*Given entries*
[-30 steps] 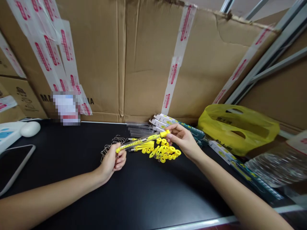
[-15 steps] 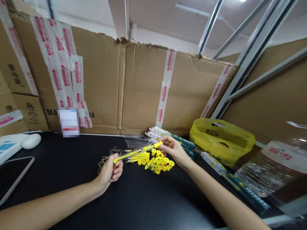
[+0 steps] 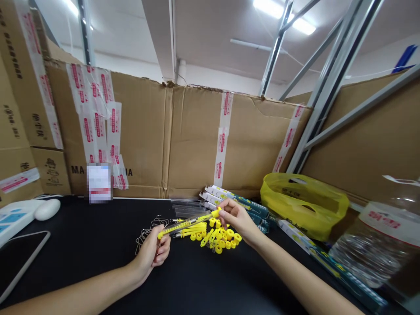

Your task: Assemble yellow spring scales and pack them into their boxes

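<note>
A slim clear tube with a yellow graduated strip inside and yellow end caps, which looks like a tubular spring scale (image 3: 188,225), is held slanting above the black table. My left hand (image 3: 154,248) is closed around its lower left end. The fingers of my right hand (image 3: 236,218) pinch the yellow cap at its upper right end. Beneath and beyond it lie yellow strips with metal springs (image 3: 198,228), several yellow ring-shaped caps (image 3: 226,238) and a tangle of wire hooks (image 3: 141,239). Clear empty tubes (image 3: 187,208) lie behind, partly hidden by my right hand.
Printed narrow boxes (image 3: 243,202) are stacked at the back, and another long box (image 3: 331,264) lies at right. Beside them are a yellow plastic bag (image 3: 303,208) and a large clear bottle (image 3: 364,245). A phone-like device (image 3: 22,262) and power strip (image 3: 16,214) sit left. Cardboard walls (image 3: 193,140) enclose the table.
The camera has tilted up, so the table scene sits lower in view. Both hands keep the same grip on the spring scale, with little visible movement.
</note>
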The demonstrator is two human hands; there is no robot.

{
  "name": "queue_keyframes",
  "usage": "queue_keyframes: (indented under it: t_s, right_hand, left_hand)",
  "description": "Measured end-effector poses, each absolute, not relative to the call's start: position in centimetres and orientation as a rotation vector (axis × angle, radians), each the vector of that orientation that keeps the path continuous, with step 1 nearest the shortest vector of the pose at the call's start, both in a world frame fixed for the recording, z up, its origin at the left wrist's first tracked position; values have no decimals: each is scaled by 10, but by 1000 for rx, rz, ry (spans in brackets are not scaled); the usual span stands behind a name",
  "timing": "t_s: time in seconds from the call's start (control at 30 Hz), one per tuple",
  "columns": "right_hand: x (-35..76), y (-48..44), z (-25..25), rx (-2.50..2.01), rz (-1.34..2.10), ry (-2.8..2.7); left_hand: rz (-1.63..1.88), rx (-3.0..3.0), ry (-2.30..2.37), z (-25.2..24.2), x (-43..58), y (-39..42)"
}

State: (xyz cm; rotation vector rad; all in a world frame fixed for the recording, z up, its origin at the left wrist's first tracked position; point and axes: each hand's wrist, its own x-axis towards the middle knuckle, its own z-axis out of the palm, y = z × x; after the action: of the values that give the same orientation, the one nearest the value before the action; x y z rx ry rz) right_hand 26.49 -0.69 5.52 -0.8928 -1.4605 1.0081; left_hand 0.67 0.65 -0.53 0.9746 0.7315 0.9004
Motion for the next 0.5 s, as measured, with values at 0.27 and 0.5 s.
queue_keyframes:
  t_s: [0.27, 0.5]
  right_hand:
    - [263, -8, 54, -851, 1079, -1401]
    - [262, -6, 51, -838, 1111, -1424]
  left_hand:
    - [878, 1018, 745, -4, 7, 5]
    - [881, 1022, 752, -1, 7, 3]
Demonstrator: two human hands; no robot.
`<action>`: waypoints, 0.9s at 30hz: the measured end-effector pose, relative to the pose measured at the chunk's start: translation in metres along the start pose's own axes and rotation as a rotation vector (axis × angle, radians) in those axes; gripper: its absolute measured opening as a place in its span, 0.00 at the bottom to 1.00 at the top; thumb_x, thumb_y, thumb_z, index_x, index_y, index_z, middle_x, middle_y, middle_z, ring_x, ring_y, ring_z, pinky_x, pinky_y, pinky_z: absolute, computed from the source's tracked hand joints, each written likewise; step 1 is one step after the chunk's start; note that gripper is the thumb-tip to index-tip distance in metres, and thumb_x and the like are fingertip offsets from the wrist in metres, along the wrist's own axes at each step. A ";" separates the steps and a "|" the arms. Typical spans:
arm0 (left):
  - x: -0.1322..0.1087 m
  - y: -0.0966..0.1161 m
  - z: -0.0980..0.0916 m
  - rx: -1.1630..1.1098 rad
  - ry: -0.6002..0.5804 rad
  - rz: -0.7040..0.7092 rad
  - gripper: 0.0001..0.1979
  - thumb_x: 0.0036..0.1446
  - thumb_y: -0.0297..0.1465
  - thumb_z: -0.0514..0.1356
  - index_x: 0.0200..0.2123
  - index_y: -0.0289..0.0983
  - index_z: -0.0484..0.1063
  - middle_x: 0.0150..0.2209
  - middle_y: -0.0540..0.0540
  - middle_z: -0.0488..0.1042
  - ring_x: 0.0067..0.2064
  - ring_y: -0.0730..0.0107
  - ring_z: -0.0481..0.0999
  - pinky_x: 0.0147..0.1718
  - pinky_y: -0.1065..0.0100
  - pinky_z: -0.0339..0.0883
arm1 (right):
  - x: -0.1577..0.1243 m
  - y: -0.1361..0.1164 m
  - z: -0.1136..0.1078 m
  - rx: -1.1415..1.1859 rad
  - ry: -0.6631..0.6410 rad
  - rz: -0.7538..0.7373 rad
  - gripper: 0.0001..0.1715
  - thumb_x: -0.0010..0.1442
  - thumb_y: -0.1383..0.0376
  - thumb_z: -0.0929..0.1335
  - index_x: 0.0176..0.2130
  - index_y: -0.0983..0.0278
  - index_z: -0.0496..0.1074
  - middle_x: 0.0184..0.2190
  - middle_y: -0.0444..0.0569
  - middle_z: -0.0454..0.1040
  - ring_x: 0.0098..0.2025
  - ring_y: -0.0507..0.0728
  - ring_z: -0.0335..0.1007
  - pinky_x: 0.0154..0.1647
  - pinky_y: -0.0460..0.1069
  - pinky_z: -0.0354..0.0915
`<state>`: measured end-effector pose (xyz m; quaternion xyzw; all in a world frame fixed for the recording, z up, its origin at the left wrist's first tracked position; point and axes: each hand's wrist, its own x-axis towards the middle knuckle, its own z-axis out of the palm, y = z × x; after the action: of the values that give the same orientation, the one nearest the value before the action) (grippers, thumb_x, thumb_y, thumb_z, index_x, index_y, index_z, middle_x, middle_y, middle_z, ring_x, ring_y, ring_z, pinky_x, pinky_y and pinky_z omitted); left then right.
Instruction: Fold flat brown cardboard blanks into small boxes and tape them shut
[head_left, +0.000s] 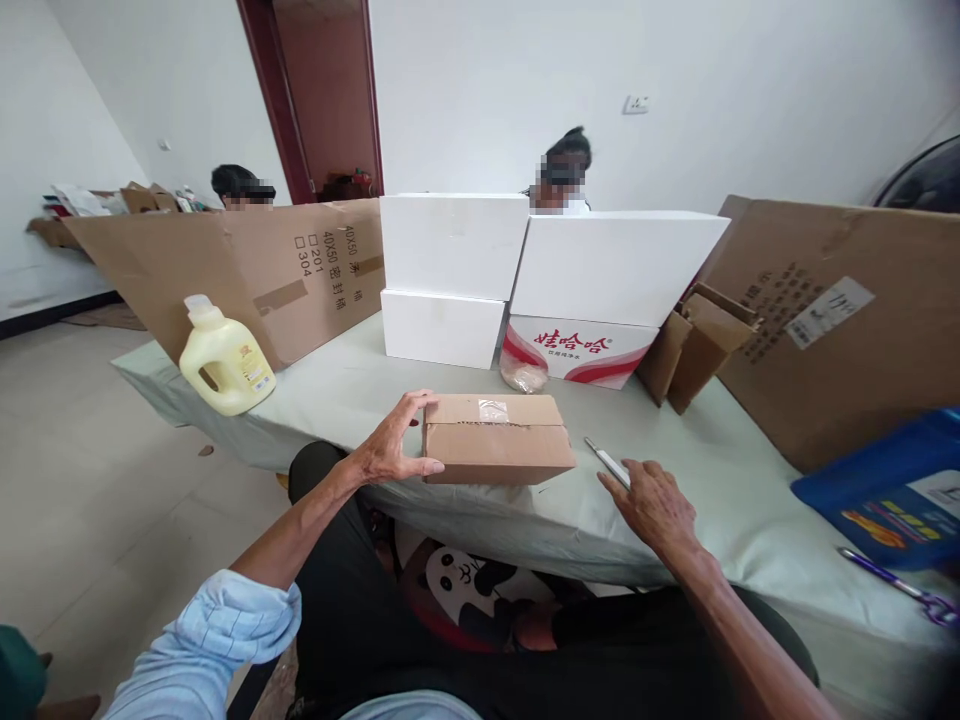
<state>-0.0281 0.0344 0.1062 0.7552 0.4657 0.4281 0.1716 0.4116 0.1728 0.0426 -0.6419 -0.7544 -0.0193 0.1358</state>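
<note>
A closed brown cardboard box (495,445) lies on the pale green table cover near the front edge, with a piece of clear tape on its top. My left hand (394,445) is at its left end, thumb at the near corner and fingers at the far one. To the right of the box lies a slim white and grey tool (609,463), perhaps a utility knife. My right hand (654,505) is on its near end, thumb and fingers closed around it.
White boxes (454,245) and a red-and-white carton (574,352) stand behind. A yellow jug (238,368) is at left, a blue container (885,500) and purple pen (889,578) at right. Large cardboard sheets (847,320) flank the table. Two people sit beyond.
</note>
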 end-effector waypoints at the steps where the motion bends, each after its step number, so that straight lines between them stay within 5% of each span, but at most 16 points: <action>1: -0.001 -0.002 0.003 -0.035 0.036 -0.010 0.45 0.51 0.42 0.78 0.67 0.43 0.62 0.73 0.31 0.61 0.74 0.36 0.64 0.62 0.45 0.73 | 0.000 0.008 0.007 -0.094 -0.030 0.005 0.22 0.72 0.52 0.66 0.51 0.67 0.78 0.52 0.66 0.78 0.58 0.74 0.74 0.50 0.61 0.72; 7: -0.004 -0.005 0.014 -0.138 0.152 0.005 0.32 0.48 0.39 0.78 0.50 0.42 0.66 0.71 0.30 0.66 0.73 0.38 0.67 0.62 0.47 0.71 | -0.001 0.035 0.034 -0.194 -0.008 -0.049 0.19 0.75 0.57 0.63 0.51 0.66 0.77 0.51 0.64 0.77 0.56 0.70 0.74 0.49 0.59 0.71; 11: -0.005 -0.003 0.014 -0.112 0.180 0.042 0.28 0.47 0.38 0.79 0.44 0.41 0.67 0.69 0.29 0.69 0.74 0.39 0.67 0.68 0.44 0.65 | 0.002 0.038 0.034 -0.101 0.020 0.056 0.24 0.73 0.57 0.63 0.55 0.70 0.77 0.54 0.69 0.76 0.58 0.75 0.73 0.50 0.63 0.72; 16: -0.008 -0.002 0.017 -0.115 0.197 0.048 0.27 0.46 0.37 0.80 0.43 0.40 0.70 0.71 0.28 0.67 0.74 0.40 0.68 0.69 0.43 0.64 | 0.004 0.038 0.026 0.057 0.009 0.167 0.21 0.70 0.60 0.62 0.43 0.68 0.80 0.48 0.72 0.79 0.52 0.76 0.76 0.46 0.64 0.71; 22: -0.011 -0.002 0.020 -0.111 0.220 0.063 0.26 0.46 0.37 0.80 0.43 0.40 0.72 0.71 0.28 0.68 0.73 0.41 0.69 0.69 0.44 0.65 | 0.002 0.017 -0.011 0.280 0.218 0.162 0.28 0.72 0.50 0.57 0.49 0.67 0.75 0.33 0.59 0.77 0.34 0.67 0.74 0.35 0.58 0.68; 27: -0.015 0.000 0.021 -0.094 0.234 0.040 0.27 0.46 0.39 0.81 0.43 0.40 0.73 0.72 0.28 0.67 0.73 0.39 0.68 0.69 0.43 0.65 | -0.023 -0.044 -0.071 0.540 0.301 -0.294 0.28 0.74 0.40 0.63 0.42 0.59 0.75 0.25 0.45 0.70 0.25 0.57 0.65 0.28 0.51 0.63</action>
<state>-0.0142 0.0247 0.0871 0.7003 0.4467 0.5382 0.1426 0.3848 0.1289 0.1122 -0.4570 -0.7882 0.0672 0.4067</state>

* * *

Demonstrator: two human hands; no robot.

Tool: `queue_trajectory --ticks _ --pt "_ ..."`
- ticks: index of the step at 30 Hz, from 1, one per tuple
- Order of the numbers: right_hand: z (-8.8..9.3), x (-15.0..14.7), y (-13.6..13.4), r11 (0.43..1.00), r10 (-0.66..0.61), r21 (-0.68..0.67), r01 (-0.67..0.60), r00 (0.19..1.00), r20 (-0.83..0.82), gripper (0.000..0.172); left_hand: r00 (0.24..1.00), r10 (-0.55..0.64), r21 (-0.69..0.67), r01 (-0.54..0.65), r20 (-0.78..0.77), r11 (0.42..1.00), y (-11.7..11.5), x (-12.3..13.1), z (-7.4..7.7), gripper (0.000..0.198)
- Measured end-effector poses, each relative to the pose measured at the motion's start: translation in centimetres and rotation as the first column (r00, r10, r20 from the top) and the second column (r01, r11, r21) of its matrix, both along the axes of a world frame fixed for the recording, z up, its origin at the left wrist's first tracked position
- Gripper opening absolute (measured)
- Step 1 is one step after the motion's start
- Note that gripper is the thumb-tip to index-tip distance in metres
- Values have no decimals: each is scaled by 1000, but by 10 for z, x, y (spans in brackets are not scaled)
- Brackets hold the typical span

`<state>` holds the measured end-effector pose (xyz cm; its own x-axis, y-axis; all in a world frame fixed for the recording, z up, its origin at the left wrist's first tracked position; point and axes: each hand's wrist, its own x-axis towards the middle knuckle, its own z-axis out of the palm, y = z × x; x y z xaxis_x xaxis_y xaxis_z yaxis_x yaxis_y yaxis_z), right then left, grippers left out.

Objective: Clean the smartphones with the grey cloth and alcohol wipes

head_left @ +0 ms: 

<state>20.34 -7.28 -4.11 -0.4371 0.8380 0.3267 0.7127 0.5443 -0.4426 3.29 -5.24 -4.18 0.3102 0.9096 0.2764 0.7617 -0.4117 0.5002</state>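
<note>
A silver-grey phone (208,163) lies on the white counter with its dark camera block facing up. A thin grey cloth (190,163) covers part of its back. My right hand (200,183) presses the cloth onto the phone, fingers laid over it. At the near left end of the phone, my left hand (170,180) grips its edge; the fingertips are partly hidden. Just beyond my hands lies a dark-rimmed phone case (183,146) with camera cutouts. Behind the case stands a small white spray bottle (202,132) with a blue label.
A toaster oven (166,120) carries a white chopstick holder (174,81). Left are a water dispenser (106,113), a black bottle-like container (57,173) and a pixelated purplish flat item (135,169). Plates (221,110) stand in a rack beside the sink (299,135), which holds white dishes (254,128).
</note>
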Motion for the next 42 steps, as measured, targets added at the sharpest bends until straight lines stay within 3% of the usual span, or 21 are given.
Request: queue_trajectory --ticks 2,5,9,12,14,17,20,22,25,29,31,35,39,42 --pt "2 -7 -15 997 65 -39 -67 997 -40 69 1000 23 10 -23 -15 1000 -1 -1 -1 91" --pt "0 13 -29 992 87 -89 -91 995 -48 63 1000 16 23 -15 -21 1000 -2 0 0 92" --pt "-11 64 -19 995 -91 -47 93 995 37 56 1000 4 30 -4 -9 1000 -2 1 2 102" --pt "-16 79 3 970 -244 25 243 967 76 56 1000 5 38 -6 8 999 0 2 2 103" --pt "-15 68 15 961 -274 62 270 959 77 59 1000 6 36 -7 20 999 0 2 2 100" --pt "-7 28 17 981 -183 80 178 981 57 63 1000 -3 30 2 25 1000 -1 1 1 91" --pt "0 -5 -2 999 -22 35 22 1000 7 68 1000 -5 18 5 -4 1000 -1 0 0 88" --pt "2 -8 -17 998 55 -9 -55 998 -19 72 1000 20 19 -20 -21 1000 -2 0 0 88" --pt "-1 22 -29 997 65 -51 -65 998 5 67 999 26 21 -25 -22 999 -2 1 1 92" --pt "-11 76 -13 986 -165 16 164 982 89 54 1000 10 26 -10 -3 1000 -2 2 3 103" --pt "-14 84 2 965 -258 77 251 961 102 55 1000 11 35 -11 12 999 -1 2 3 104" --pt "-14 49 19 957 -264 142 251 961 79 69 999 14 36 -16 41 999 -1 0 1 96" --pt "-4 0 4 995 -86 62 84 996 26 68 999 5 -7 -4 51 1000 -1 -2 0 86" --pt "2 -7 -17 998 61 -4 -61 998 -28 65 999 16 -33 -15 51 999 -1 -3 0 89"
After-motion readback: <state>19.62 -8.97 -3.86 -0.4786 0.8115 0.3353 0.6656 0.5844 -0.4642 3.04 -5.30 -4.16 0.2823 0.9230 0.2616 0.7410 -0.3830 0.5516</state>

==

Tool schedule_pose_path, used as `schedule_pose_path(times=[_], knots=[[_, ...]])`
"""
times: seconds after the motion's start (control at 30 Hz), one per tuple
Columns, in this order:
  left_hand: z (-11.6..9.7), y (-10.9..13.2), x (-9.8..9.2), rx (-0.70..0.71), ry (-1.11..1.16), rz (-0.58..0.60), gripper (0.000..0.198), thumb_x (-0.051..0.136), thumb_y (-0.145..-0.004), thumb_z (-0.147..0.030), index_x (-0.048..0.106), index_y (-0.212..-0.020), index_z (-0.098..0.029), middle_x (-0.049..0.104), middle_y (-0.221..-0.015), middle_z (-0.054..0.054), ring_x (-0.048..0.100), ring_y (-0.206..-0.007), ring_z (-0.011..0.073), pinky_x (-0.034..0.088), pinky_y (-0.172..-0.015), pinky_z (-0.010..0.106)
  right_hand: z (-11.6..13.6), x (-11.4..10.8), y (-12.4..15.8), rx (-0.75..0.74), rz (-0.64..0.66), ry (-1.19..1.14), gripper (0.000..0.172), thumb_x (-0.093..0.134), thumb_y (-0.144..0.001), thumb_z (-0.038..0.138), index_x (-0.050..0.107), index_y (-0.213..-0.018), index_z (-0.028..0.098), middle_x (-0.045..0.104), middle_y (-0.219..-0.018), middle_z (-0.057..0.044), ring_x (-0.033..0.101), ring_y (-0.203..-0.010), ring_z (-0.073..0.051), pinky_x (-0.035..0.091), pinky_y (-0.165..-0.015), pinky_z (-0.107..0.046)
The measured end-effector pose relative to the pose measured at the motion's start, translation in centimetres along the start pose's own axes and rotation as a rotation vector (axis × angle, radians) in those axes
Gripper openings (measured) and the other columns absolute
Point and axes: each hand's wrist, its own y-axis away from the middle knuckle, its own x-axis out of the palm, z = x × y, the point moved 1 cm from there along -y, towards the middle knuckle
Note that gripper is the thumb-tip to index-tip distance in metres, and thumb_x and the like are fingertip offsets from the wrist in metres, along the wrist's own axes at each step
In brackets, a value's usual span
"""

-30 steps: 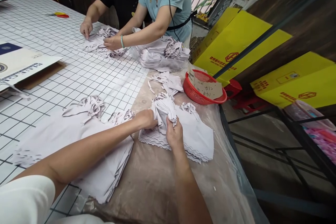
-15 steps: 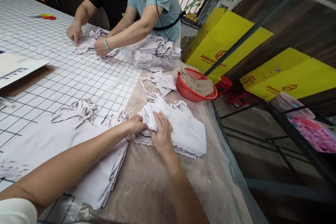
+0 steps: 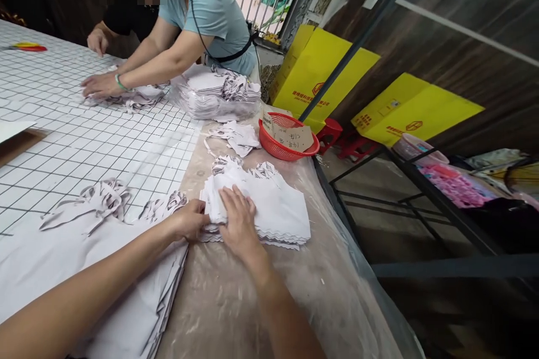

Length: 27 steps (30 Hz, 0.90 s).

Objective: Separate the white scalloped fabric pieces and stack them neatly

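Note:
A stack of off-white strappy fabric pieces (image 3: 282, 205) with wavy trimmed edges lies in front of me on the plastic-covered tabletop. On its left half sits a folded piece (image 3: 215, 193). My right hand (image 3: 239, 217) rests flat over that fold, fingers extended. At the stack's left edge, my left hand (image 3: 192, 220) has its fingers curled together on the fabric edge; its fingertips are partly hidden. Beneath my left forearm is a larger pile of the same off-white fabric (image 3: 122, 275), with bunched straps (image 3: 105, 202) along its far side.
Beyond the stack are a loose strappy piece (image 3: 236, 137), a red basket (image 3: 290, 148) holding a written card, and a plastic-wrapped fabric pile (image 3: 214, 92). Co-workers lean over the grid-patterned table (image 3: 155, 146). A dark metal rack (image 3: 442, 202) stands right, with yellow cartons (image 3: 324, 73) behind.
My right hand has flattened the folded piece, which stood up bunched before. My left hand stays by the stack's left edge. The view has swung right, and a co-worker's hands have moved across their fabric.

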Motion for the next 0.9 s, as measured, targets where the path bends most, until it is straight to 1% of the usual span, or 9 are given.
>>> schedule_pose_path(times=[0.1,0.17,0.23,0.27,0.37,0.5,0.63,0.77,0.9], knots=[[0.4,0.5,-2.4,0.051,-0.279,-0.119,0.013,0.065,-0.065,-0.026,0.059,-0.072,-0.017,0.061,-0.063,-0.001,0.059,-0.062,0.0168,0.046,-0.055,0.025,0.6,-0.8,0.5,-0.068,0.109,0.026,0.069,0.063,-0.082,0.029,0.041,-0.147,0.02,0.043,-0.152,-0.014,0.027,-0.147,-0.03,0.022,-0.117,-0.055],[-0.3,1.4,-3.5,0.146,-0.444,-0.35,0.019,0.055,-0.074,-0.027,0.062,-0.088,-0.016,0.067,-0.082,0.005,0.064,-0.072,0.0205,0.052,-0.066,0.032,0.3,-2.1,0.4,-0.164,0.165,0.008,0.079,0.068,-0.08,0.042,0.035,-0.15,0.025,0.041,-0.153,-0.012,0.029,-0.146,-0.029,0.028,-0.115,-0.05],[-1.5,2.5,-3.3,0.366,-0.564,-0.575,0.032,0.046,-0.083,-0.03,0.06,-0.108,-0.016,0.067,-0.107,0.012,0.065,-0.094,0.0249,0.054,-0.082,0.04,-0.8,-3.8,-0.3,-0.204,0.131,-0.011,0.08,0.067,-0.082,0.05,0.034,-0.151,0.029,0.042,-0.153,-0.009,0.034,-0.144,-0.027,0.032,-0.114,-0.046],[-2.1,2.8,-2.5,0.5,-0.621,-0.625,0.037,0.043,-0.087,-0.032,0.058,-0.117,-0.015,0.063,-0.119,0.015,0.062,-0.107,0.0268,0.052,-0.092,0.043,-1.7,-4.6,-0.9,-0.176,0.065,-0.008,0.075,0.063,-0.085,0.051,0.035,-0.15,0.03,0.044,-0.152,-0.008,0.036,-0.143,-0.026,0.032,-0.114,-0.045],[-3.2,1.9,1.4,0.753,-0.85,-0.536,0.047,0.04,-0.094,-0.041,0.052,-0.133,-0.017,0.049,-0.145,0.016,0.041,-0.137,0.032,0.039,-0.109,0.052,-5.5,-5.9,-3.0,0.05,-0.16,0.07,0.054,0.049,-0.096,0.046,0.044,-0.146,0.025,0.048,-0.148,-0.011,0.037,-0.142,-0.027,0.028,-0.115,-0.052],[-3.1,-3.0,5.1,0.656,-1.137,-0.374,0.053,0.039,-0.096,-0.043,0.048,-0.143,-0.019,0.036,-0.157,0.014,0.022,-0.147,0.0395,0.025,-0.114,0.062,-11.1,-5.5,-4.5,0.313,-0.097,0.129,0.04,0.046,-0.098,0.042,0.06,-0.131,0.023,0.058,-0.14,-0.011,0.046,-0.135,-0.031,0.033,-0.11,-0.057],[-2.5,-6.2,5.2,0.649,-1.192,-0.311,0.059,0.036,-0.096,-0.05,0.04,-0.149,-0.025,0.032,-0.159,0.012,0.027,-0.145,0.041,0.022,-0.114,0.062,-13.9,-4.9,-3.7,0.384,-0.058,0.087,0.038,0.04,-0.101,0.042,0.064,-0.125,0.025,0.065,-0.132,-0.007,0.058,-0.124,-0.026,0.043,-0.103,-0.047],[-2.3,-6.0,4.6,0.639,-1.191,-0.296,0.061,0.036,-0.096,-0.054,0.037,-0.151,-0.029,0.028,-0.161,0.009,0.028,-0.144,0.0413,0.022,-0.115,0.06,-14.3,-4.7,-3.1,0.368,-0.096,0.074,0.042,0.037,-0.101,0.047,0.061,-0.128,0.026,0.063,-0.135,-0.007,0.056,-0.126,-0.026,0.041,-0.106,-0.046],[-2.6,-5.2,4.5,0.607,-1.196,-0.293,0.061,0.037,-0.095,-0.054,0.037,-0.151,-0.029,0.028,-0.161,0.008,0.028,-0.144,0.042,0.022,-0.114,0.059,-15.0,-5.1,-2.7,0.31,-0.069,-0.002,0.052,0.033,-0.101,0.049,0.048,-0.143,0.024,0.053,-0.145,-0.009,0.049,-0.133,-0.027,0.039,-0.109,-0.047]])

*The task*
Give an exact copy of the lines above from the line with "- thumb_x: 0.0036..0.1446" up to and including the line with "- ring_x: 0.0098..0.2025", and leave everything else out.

*Task response*
  - thumb_x: 0.0036..0.1446
  - thumb_y: -0.0297..0.1465
  - thumb_z: -0.0514..0.1356
  - index_x: 0.0200..0.2123
  - index_y: -0.0289..0.0983
  - index_z: -0.0484..0.1063
  - middle_x: 0.0150..0.2209
  - middle_y: -0.0540..0.0540
  - middle_z: -0.0488..0.1042
  - ring_x: 0.0067..0.2064
  - ring_y: -0.0730..0.0107
  - ring_z: -0.0481..0.0999
  - pinky_x: 0.0147..0.1718
  - pinky_y: -0.1065..0.0100
  - pinky_z: -0.0339..0.0883
arm1 (right):
  - x: -0.1577..0.1243 m
  - y: -0.1361..0.1164 m
  - z: -0.1136..0.1078 m
  - rx: -1.1415..1.1859 rad
  - ry: -0.6631..0.6410 rad
  - rz: -0.7538..0.7373 rad
  - gripper: 0.0001..0.1715
  - thumb_x: -0.0010..0.1442
  - thumb_y: -0.1383..0.0376
  - thumb_z: -0.0929..0.1335
  - index_x: 0.0176..0.2130
  - index_y: -0.0983..0.0278
  - index_z: -0.0496..0.1074
  - middle_x: 0.0184..0.2190
  - middle_y: -0.0444..0.0569
  - middle_z: -0.0454..0.1040
  - ring_x: 0.0098..0.2025

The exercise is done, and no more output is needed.